● DATA SECTION:
┌────────
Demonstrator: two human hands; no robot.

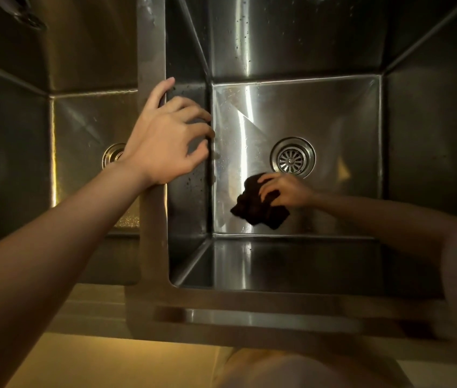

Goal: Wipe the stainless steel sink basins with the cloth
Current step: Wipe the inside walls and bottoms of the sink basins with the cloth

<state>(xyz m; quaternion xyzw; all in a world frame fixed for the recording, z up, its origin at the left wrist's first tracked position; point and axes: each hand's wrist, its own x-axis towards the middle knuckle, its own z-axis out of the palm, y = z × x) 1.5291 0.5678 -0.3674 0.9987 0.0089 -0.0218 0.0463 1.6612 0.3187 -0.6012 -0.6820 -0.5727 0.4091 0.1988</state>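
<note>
I look straight down into a deep stainless steel right basin [347,113] with a round drain strainer [292,159] in its floor. A dark crumpled cloth [255,208] lies on the basin floor just below and left of the drain. My right hand [286,189] presses on the cloth, fingers curled over its upper edge. My left hand [165,138] rests on the steel divider [151,46] between the basins, thumb on top and fingers hooked over the right basin's wall. The left basin [81,124] shows its own drain [112,155], partly hidden by my left wrist.
A faucet spout [22,12] juts in at the top left above the left basin. The sink's front rim [249,301] runs across the bottom, with a light counter edge [95,306] at its left. Water spots speckle the right basin's walls.
</note>
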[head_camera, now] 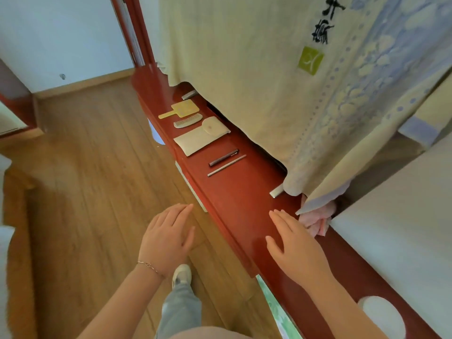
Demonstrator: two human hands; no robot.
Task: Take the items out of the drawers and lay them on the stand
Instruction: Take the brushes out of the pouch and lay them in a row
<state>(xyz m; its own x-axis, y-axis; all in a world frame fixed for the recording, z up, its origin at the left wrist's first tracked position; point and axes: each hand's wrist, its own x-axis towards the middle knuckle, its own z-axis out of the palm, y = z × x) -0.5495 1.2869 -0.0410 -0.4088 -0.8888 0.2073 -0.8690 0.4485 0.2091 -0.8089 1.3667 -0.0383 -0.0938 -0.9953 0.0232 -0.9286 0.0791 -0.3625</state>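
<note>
Red worktop (pixel 244 192), running from far left to near right under a hanging cream cloth (pixel 244 57). Laid along it, far to near: yellow hand mirror (pixel 182 108); pale comb (pixel 188 120) just beside it; flat beige pouch (pixel 200 138); dark pen (pixel 223 157); thin silver rod (pixel 227 165) beside the pen. Pink cloth (pixel 315 222) at the right edge. Left hand (pixel 168 238): fingers straight, empty, over the wooden floor (pixel 85 167). Right hand (pixel 293 243): fingers straight, empty, over the worktop's near stretch.

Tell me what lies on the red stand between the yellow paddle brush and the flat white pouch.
A pale curved comb lies between the yellow paddle brush and the flat white pouch on the red stand, seen in the head view.
</note>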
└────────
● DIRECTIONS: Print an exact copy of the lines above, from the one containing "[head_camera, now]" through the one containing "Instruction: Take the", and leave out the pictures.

● ANSWER BOX:
[head_camera, now] 
Demonstrator: two human hands; no robot.
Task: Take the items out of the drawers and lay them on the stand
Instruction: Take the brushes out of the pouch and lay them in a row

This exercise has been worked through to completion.